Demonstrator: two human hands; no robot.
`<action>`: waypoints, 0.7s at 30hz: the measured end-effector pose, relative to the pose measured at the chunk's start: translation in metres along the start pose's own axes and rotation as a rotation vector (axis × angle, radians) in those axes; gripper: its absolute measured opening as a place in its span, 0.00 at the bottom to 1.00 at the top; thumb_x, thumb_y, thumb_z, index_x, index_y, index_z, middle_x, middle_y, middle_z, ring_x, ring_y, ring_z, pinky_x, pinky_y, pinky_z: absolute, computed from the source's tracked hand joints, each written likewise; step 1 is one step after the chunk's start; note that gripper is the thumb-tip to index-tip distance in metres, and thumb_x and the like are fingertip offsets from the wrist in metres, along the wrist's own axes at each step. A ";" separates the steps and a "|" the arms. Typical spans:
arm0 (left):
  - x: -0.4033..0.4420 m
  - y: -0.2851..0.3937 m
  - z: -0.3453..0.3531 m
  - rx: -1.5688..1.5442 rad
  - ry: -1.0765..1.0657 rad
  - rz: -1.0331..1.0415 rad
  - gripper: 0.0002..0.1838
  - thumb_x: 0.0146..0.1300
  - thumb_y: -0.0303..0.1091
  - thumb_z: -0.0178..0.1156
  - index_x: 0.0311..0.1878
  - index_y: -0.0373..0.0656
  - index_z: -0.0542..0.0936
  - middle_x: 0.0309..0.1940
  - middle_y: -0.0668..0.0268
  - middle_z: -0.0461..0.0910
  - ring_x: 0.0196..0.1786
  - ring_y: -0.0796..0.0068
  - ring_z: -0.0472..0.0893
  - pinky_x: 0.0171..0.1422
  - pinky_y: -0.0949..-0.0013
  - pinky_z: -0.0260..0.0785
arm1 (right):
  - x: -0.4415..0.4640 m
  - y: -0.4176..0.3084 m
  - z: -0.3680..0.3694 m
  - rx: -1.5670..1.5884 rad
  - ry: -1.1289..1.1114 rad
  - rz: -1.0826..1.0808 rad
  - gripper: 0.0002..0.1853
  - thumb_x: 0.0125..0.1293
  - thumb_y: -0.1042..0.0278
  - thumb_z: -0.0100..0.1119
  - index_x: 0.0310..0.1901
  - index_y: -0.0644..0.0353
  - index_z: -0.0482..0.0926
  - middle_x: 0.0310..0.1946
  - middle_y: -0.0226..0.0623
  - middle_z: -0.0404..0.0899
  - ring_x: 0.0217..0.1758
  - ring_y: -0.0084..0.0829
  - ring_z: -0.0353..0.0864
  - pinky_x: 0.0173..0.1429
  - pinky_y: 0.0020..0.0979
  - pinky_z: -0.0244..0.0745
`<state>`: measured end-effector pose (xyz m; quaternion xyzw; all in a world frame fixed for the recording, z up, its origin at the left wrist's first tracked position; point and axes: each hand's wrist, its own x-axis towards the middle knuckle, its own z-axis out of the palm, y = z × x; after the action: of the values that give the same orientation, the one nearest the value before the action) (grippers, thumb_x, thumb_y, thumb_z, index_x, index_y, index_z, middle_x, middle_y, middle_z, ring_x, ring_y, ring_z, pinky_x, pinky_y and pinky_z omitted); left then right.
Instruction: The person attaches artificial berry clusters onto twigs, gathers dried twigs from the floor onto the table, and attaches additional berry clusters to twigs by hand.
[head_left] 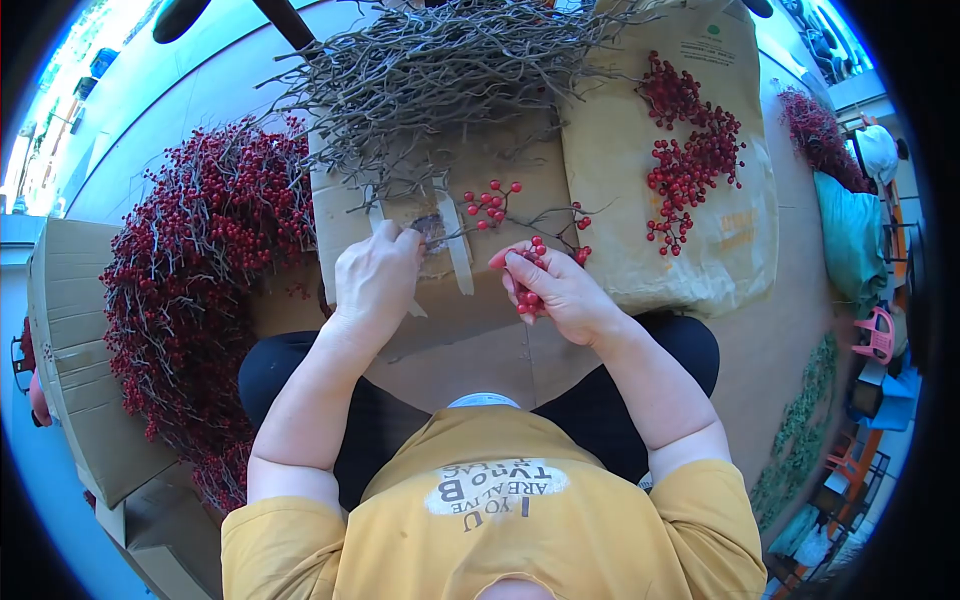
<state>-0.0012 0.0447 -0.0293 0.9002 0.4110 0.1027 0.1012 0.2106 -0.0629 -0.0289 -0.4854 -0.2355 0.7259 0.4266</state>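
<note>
My right hand [556, 292] is closed on a small cluster of red berries [530, 300], pinched between thumb and fingers above the front edge of the cardboard box. My left hand [378, 272] rests at the box top with its fingertips drawn together beside a dark, stained patch [430, 230]. Whatever those fingers hold is hidden. Between and beyond the hands lies a thin grey twig [545, 216] bearing several red berries [490, 205]. Strips of pale tape [456, 245] run along both sides of the dark patch.
Bare grey twigs [450, 75] are heaped at the back of the cardboard box [500, 160]. Berry clusters [690, 160] lie on a brown paper sack [740, 250] at right. Finished-looking berry branches [200, 260] pile up at left, beside an upright carton [80, 350].
</note>
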 end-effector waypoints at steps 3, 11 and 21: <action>0.000 0.000 -0.004 -0.036 -0.061 0.008 0.05 0.60 0.34 0.59 0.35 0.44 0.80 0.31 0.62 0.77 0.34 0.58 0.80 0.38 0.59 0.71 | -0.005 -0.006 0.008 0.018 0.061 0.046 0.10 0.71 0.61 0.52 0.47 0.58 0.74 0.33 0.26 0.75 0.31 0.16 0.74 0.32 0.21 0.69; 0.005 0.000 -0.011 -0.607 -0.172 -0.254 0.08 0.59 0.33 0.60 0.38 0.40 0.82 0.32 0.57 0.80 0.35 0.58 0.80 0.39 0.62 0.69 | -0.003 -0.008 0.010 0.017 0.016 -0.005 0.14 0.72 0.66 0.48 0.56 0.58 0.70 0.32 0.27 0.74 0.34 0.18 0.76 0.34 0.23 0.73; 0.001 0.002 0.008 -0.255 -0.008 -0.086 0.08 0.59 0.30 0.60 0.39 0.37 0.80 0.30 0.53 0.79 0.33 0.57 0.80 0.39 0.62 0.70 | 0.006 -0.003 0.003 0.399 -0.136 -0.033 0.06 0.73 0.65 0.45 0.45 0.54 0.68 0.30 0.32 0.70 0.28 0.24 0.71 0.27 0.28 0.70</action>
<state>0.0033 0.0430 -0.0362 0.8620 0.4323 0.1461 0.2206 0.2082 -0.0562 -0.0283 -0.3375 -0.1232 0.7821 0.5091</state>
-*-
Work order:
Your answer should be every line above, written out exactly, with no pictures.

Result below:
Demonstrator: two human hands; no robot.
`<action>`: waypoints, 0.7s at 30hz: the measured end-effector pose, relative to the pose measured at the chunk's start: translation in metres along the start pose's own axes and rotation as a rotation vector (axis × angle, radians) in those axes; gripper: its absolute measured opening as a place in its span, 0.00 at the bottom to 1.00 at the top; thumb_x, thumb_y, thumb_z, index_x, index_y, index_z, middle_x, middle_y, middle_z, ring_x, ring_y, ring_z, pinky_x, pinky_y, pinky_z: absolute, computed from the source's tracked hand joints, each written likewise; step 1 is one step after the chunk's start; note that gripper is the thumb-tip to index-tip distance in metres, and thumb_x and the like are fingertip offsets from the wrist in metres, along the wrist's own axes at each step. A ";" separates the steps and a "|" the arms. Typical spans:
arm0 (left):
  - x: -0.4033..0.4420 m
  - y: -0.2851..0.3937 m
  - z: -0.3453..0.3531 m
  - rx: -1.5688..1.5442 rad
  - ry: -1.0765..1.0657 rad
  - rz: -1.0331..1.0415 rad
  - gripper: 0.0002..0.1838
  - thumb_x: 0.0146..0.1300
  - thumb_y: -0.0303..0.1091
  - thumb_z: -0.0178..0.1156
  - index_x: 0.0311..0.1878
  - index_y: -0.0373..0.0656
  - index_z: -0.0542..0.0936
  - middle_x: 0.0309..0.1940
  - middle_y: -0.0668..0.0268
  - middle_z: -0.0461..0.0910
  - ring_x: 0.0196..0.1786
  - ring_y: -0.0796..0.0068
  - ring_z: -0.0472..0.0893
  - pinky_x: 0.0171..0.1422
  - pinky_y: -0.0949..-0.0013
  - pinky_z: -0.0260..0.0785
arm1 (right):
  - x: -0.4415..0.4640 m
  - y: -0.4176..0.3084 m
  - z: -0.3680..0.3694 m
  - rx: -1.5670..1.5884 rad
  - ry: -1.1289..1.1114 rad
  - rz: -1.0826..1.0808 rad
  - gripper: 0.0002..0.1853
  - thumb_x: 0.0125..0.1293
  - thumb_y: -0.1042..0.0278
  - thumb_z: -0.0100..0.1119
  - index_x: 0.0310..0.1901
  - index_y: -0.0644..0.0353
  - index_z: -0.0482..0.0926
  - middle_x: 0.0310..0.1946
  - middle_y: -0.0226..0.0623
  - middle_z: -0.0404..0.0899
  - ring_x: 0.0217..0.1758
  - ring_y: -0.0084..0.0829
  - ring_z: -0.0353..0.0864
  - pinky_x: 0.0173..0.1429
  - pinky_y: 0.0020..0.0979
  - pinky_z: -0.0244..0.0745
`<state>`: measured end-effector pose (xyz m; quaternion xyzw; all in a world frame fixed for the recording, z up, its origin at the left wrist's first tracked position; point and axes: each hand's wrist, its own x-axis towards the middle knuckle, its own z-axis out of the palm, y = z × x; after the action: of the values that give the same orientation, the one nearest the value before the action) (grippers, thumb_x, thumb_y, thumb_z, index_x, index_y, index_z, middle_x, middle_y, middle_z, ring_x, ring_y, ring_z, pinky_x, pinky_y and pinky_z omitted); left then right.
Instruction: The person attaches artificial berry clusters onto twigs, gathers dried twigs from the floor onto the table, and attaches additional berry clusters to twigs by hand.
[head_left] 
<state>-0.0012 0.0447 -0.0293 0.9002 0.4110 0.1027 0.1012 0.2106 -0.0629 -0.0289 -0.4854 -0.2355 0.7259 0.4266</state>
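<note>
My right hand [556, 292] is closed on a small cluster of red berries [530, 300], pinched between thumb and fingers above the front edge of the cardboard box. My left hand [378, 272] rests at the box top with its fingertips drawn together beside a dark, stained patch [430, 230]. Whatever those fingers hold is hidden. Between and beyond the hands lies a thin grey twig [545, 216] bearing several red berries [490, 205]. Strips of pale tape [456, 245] run along both sides of the dark patch.
Bare grey twigs [450, 75] are heaped at the back of the cardboard box [500, 160]. Berry clusters [690, 160] lie on a brown paper sack [740, 250] at right. Finished-looking berry branches [200, 260] pile up at left, beside an upright carton [80, 350].
</note>
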 end-effector waypoints at steps 3, 11 and 21: <action>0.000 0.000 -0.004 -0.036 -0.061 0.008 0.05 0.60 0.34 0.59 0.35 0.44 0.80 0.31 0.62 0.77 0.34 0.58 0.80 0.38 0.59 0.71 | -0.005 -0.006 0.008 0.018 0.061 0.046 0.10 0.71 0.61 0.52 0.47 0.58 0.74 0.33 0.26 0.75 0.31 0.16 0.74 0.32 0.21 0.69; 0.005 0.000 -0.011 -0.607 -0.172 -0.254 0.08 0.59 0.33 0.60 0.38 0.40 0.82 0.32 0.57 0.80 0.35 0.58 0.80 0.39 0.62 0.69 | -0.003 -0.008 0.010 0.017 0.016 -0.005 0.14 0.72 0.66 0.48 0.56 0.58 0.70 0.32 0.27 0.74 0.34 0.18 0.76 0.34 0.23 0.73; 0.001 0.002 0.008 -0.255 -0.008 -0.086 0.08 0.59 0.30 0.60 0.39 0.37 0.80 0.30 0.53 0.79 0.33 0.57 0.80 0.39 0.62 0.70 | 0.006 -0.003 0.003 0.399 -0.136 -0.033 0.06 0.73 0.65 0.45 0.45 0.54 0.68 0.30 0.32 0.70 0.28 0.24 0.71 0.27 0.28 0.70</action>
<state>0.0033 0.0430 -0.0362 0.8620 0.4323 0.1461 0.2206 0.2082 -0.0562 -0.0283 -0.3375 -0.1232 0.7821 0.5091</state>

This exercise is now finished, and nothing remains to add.